**DIRECTIONS FOR THIS TASK**
An exact transcription of the listing, without its images, is what the answer must contain.

**DATA SHOWN**
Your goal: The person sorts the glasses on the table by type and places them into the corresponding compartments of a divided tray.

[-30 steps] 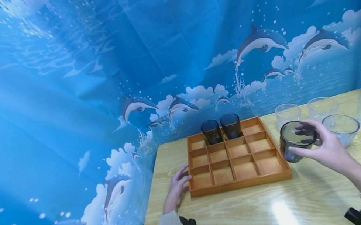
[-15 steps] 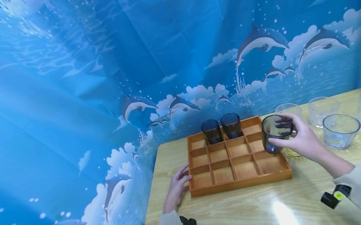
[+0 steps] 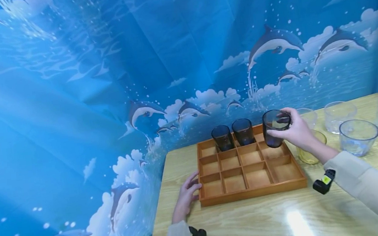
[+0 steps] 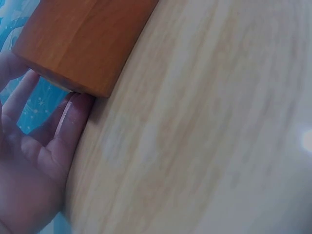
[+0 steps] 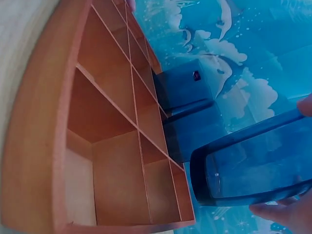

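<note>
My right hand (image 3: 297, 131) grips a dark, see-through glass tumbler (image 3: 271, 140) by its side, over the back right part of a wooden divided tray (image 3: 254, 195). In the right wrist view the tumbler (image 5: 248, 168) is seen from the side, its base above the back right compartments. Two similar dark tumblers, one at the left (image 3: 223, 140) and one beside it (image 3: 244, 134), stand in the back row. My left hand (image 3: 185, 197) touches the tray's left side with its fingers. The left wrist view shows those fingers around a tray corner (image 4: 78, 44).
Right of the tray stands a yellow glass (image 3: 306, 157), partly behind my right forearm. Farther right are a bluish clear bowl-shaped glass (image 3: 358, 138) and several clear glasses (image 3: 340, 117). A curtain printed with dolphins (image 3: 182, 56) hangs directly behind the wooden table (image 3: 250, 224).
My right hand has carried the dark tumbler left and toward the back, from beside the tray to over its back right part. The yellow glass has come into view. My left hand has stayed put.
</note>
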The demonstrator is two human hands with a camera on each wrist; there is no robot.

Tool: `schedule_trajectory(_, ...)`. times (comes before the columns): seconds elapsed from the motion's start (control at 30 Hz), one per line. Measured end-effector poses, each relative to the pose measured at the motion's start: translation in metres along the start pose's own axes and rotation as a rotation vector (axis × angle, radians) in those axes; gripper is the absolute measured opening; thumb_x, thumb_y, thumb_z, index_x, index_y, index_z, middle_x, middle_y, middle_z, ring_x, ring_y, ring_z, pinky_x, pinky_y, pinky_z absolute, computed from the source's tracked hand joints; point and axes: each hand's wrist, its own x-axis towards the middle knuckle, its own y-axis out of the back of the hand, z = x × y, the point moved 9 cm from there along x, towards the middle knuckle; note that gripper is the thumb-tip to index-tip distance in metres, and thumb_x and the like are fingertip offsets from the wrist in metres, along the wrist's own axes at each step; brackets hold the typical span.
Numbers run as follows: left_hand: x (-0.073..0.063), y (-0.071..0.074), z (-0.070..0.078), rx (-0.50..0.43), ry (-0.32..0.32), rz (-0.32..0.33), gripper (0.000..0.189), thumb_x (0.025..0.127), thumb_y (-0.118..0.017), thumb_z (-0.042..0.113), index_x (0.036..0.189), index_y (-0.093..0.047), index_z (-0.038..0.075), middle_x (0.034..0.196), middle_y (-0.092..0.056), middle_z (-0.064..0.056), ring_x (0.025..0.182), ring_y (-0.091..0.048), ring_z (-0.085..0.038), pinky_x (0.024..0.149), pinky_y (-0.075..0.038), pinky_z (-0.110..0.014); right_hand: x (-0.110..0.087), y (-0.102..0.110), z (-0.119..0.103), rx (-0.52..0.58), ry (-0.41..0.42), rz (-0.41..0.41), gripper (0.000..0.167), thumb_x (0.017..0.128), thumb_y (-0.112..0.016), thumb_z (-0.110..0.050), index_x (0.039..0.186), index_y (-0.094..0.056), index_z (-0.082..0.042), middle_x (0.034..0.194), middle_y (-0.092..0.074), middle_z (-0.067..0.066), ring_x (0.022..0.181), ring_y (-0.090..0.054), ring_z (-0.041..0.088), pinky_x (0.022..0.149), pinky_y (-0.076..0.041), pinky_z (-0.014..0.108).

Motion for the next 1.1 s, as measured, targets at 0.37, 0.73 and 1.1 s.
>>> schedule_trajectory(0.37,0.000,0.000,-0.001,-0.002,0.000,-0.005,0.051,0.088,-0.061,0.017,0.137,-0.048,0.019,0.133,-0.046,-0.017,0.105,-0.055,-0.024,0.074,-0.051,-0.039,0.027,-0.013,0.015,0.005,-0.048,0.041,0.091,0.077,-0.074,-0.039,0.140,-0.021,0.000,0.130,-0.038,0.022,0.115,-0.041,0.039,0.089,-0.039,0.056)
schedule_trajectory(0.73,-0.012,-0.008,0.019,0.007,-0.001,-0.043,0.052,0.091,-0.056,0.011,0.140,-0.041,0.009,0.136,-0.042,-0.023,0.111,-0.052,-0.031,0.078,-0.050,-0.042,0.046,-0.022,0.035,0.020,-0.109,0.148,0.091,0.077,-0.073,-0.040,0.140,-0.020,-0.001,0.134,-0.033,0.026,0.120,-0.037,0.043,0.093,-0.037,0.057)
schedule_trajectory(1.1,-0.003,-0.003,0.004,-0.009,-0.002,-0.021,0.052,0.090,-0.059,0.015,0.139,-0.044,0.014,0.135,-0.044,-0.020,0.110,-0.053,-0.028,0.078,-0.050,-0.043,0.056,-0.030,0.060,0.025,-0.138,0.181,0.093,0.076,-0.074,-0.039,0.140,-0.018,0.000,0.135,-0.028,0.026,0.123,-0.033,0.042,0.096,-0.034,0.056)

**SOLUTION TO THE EXERCISE**
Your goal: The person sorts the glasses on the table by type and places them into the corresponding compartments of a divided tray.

[-30 steps] 
[-15 steps] 
[+0 steps] 
[+0 steps] 
[+0 steps] 

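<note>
My right hand (image 3: 297, 131) grips a dark, see-through glass tumbler (image 3: 271, 140) by its side, over the back right part of a wooden divided tray (image 3: 254, 195). In the right wrist view the tumbler (image 5: 248, 168) is seen from the side, its base above the back right compartments. Two similar dark tumblers, one at the left (image 3: 223, 140) and one beside it (image 3: 244, 134), stand in the back row. My left hand (image 3: 185, 197) touches the tray's left side with its fingers. The left wrist view shows those fingers around a tray corner (image 4: 78, 44).
Right of the tray stands a yellow glass (image 3: 306, 157), partly behind my right forearm. Farther right are a bluish clear bowl-shaped glass (image 3: 358, 138) and several clear glasses (image 3: 340, 117). A curtain printed with dolphins (image 3: 182, 56) hangs directly behind the wooden table (image 3: 250, 224).
My right hand has carried the dark tumbler left and toward the back, from beside the tray to over its back right part. The yellow glass has come into view. My left hand has stayed put.
</note>
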The demonstrator is two human hands with a camera on each wrist; there is no robot.

Tool: `schedule_trajectory(_, ...)`. times (comes before the columns): seconds elapsed from the motion's start (control at 30 Hz), one per line. Measured end-effector poses, each relative to the pose measured at the motion's start: translation in metres along the start pose's own axes and rotation as a rotation vector (axis × angle, radians) in those axes; gripper is the absolute measured opening; thumb_x, thumb_y, thumb_z, index_x, index_y, index_z, middle_x, middle_y, middle_z, ring_x, ring_y, ring_z, pinky_x, pinky_y, pinky_z absolute, computed from the source's tracked hand joints; point and axes: each hand's wrist, its own x-axis towards the middle knuckle, its own y-axis out of the back of the hand, z = x × y, the point moved 9 cm from there along x, towards the middle knuckle; note that gripper is the thumb-tip to index-tip distance in metres, and thumb_x and the like are fingertip offsets from the wrist in metres, along the wrist's own axes at each step; brackets hold the typical span.
Numbers run as follows: left_hand: x (-0.073..0.063), y (-0.071..0.074), z (-0.070..0.078), rx (-0.50..0.43), ry (-0.32..0.32), rz (-0.32..0.33), gripper (0.000..0.189), thumb_x (0.025..0.127), thumb_y (-0.118..0.017), thumb_z (-0.042..0.113), index_x (0.036..0.189), index_y (-0.093..0.047), index_z (-0.038..0.075), middle_x (0.034..0.196), middle_y (-0.092..0.056), middle_z (-0.064..0.056), ring_x (0.025..0.182), ring_y (-0.091..0.048), ring_z (-0.085..0.038), pinky_x (0.024..0.149), pinky_y (-0.075..0.038), pinky_z (-0.110..0.014); right_hand: x (-0.110..0.087), y (-0.102..0.110), z (-0.119..0.103), rx (-0.52..0.58), ry (-0.41..0.42), rz (-0.41..0.41), gripper (0.000..0.167), thumb_x (0.017..0.128), thumb_y (-0.112..0.016), thumb_z (-0.110..0.050), index_x (0.039..0.186), index_y (-0.094..0.056), index_z (-0.082..0.042), middle_x (0.034..0.194), middle_y (-0.092..0.074), middle_z (-0.067..0.066), ring_x (0.022..0.181), ring_y (-0.090..0.054), ring_z (-0.041..0.088), pinky_x (0.022..0.149), pinky_y (-0.076..0.041), pinky_z (-0.014..0.108).

Motion for the next 1.1 s, as measured, targets at 0.37, 0.73 and 1.1 s.
>>> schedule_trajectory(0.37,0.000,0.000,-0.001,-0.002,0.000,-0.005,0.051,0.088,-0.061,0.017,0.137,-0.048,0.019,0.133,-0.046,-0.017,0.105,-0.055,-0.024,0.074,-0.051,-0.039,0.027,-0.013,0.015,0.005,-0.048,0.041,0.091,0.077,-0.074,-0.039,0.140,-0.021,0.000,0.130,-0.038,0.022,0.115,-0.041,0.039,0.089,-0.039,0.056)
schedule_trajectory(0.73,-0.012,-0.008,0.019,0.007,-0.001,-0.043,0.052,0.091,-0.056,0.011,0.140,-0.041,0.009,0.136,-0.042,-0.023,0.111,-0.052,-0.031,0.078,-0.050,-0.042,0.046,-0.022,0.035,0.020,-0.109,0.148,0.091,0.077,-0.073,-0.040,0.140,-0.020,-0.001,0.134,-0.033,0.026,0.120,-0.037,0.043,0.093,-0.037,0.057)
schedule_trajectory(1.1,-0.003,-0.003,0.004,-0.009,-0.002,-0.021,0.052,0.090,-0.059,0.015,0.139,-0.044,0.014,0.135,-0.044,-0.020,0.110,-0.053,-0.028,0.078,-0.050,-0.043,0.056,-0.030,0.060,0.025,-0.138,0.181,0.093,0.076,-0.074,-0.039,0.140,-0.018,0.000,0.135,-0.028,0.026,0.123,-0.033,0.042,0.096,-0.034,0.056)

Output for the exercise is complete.